Pendahuluan
Secara luas, dalam fiksi Indonesia dikenal istilah tokoh dan watak, yang lebih lanjut dari kedua kata itu terbentuk istilah tokoh dalam cerita atau penokohan dan perwatakan. Ibarat sebuah koin, tokoh dalam cerita dan watak tidak dapat terpisahkan sebagai dua sisi berbeda yang membentuk satu kesatuan. Sebenarnya saya lebih menyukai istilah karakter dalam cerita sebab istilah itu sekaligus mencakup keduanya. Jadi, karakter dalam cerita sama dengan tokoh dalam cerita dan wataknya.
Kalau ditelusuri, kata character dalam bahasa Inggris itu berasal dari Yunani charaktér yang berarti ‘alat penge-cap-an’, yang dalam konteks figuratif bahasa bermakna ‘cap kepribadian yang unik yang berasal manusia hidup’. Dalam bahasa Prancis disebut personnage yang sejajar dengan bahasa Italia personaggio dan berasal dari bahasa Latin persona yang berari ‘topeng di mana darinya diperdengarkan suara seorang aktor’. Ada pun dalam bahasa Jerman dikenal istilah figur yang berasal dari bahasa Latin figura dengan arti ‘bentuk yang bertentangan dengan latar belakangnya’.[1]

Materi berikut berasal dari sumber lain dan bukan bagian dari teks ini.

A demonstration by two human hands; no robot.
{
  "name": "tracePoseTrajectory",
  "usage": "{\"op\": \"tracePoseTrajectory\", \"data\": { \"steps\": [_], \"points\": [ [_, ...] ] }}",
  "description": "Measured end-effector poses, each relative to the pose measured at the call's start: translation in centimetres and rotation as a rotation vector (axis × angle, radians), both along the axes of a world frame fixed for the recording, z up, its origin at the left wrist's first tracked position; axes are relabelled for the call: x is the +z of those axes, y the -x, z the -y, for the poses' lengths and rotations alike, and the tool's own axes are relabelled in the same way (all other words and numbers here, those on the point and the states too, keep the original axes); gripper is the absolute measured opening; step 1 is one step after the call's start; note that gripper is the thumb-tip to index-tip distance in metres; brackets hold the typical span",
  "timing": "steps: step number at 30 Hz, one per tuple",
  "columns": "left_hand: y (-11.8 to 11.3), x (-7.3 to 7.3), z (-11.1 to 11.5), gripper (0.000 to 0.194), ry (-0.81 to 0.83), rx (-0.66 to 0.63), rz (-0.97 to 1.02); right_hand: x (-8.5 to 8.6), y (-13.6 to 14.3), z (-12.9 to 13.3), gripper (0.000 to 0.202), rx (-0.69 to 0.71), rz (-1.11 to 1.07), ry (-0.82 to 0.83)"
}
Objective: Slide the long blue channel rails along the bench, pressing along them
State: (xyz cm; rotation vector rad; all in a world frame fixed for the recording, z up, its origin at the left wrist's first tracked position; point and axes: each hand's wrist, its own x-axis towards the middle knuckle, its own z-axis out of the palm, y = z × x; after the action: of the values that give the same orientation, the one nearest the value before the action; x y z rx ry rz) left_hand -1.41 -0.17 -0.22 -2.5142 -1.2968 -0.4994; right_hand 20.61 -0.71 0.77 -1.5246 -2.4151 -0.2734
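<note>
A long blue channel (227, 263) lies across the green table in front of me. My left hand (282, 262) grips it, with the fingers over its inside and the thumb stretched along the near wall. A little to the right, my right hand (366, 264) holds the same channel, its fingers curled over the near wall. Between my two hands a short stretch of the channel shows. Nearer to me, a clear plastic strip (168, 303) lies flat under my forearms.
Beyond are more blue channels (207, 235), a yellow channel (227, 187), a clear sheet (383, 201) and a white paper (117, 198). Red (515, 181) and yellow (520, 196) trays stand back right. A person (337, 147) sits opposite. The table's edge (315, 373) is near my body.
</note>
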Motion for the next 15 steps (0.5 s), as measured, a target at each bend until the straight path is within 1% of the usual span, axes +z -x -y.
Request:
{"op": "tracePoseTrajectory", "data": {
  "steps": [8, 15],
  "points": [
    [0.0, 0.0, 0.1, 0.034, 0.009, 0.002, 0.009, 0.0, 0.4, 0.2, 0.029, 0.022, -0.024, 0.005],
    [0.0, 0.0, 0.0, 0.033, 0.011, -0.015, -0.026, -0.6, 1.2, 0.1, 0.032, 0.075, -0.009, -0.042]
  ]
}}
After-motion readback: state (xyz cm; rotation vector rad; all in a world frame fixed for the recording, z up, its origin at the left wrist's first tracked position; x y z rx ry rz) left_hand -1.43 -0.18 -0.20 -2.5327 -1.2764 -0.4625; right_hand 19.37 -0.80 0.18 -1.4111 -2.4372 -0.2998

Semua pasti sepakat bahwa karakter dalam cerita merupakan elemen penting dalam fiksi. Tetapi, karakter tidak bisa berdiri sendiri. Tulisan tentang karakter hanya akan menjadi sebuah deskripsi saja. Tidak lebih. Elemen lain yang paling berdekatan dari karakter adalah cerita. Cerita-lah yang menghidupkan dan menggerakkan karakter. Keduanya dapat diibaratkan sebagai kereta api dan jalannya, karakter sebagai kereta apinya dan cerita sebagai jalannya. Jadi, sebenarnya—mungkin ada pendapat lain—karakter dan cerita-lah, inti sebenarnya dari tulisan fiksi.

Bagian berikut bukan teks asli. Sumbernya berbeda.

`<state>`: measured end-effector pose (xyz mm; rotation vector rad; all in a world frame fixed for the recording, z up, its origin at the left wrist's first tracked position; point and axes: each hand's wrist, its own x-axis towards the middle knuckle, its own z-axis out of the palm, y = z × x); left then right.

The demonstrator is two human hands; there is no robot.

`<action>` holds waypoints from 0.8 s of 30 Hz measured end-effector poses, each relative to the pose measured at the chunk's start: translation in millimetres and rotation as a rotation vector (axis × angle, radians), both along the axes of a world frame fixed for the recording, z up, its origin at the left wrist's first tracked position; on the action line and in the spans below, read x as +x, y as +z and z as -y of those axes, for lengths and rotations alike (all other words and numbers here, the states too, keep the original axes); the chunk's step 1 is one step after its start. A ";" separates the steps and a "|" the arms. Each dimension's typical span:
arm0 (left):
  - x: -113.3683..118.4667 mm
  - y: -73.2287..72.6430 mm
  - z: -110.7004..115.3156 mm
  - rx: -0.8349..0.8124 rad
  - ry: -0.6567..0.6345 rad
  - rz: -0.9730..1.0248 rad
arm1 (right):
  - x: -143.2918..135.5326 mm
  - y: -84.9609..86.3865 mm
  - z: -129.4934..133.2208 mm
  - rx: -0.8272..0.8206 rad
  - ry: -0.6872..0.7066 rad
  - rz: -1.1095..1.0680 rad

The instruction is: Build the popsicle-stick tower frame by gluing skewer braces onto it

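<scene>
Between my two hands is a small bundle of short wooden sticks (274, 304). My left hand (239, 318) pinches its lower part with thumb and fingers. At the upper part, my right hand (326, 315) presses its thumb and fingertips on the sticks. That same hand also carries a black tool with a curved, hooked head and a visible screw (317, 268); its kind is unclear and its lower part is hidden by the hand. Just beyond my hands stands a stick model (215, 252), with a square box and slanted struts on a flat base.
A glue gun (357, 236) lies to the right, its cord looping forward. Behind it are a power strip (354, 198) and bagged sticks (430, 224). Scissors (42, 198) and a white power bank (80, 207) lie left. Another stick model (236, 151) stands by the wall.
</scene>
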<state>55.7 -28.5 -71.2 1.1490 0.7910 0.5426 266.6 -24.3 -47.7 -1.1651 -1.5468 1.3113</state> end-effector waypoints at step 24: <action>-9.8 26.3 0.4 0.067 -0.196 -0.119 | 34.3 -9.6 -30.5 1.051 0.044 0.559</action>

Karakter dalam Cerita dan Konstelasinya
Dalam fiksi, penulis menghadirkan beberapa karakter dalam cerita. Antara satu karakter dan lainnya dihubungkan oleh cerita. Posisi karakter dalam cerita itu menyebabkan karakter terbagi-bagi, seperti protagonis-antagonis dan tokoh utama-tokoh pendamping. Pembagian itu menjadi mutlak adanya disebabkan adanya keterbatasan-keterbasan dalam dunia fiksi. Tidaklah mungkin semua karakter mendapat porsi yang sama dalam cerita. Pasti ada yang dominan, sebaliknya ada pula yang sekadar lewat. Semuanya bergantung pada konstribusinya dalam cerita. Dan, tentu saja penulis fiksi hanya akan memfokuskan pada satu karakter yang sebabnyalah cerita itu berkembang.

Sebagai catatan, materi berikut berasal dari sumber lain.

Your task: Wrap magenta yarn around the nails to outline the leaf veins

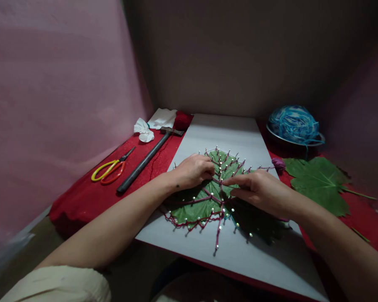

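A green leaf (191, 213) lies on a white board (227, 130), with several nails standing along its edge and veins. Purple yarn (201, 199) runs along the veins between nails, and red yarn (193, 224) zigzags along the lower left edge. My left hand (197, 170) rests over the leaf's left side, its fingers closed; whatever they pinch is hidden. From the right, my right hand (256, 188) reaches over the leaf. Its index finger is stretched out to the yarn at the middle vein, with the thumb apart below it.
Left on the red cloth (78, 205) lie scissors (113, 167), a hammer (145, 161), crumpled white tissue (144, 130) and a red yarn ball (183, 120). To the right are blue yarn (294, 123) in a metal bowl (316, 141), a small purple yarn ball (279, 165) and a loose leaf (321, 180).
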Available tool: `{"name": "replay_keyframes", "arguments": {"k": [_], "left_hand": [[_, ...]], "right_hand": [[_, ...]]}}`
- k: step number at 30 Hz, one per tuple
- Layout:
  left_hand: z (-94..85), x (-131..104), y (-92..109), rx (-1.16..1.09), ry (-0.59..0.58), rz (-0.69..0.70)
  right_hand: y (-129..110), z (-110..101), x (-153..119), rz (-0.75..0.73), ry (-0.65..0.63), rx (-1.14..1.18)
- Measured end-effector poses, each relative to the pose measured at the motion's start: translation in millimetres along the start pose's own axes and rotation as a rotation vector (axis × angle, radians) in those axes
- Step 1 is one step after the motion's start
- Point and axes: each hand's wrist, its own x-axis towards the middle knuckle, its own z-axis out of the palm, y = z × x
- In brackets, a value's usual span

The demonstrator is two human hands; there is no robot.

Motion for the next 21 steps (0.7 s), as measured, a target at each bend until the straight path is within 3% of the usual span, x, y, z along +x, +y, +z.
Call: {"name": "replay_keyframes", "arguments": {"k": [7, 12, 17, 21], "left_hand": [[0.8, -3, 1, -0.008, 0.009, 0.014], [2.7, -5, -1, -0.079, 0.057, 0.017], [-0.3, -9, 1, -0.155, 0.209, -0.032], [-7.0, -13, 1, -0.164, 0.341, -0.154]], "right_hand": [[6, 3, 2, -0.001, 0.103, -0.017], [4, 6, 3, -0.040, 0.068, -0.106], [6, 10, 4, -0.068, 0.066, -0.242], [6, 9, 4, -0.065, 0.054, -0.264]]}}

Pada satu kasus tertentu, bisa terjadi, karakter yang punya pengaruh pada jalannya cerita, tidak ditampilkan oleh penulisnya. Karakter itu hanya disebut-sebut dalam perbincangan karakter lain, tetapi secara langsung, pembaca tidak pernah “bertemu” dengannya dalam halaman-halaman fiksi yang tersaji. Kita bisa ambil contoh karakter dalam cerita “Ibu” dalam novel Raumanen karya Marianne Katoppo. Monang tidak bisa menikahi Raumanen sebab Ibunya menjodohkan Monang dengan gadis lain. Pembaca novel itu mengenal karakter Ibu di sana lewat percakapan Monang dan Raumanen. Ibu sendiri tidak pernah tampil di halaman novel tersebut. Tetapi, peranan Ibu sangat dominan dalam cerita tersebut.
Karakter dan Konfliknya
Secara teknis, cerita sendiri berjalan pada alur atau plot. Menurut saya, cerita itu adalah serangkaian peristiwa atau kejadian yang dialami oleh karakter. Rangkaian peristiwa atau kejadian itu akan diletakkan sedemikian rupa agar menarik perhatian pembaca. Peletakan serangkaian peristiwa itu menghasilkan alur cerita atau plot. Sebab itu, kita mengenal adanya alur maju dan alur mundur. Pilihan alur maju atau alur mundur adalah strategi penulis dalam menarik perhatian pembacanya.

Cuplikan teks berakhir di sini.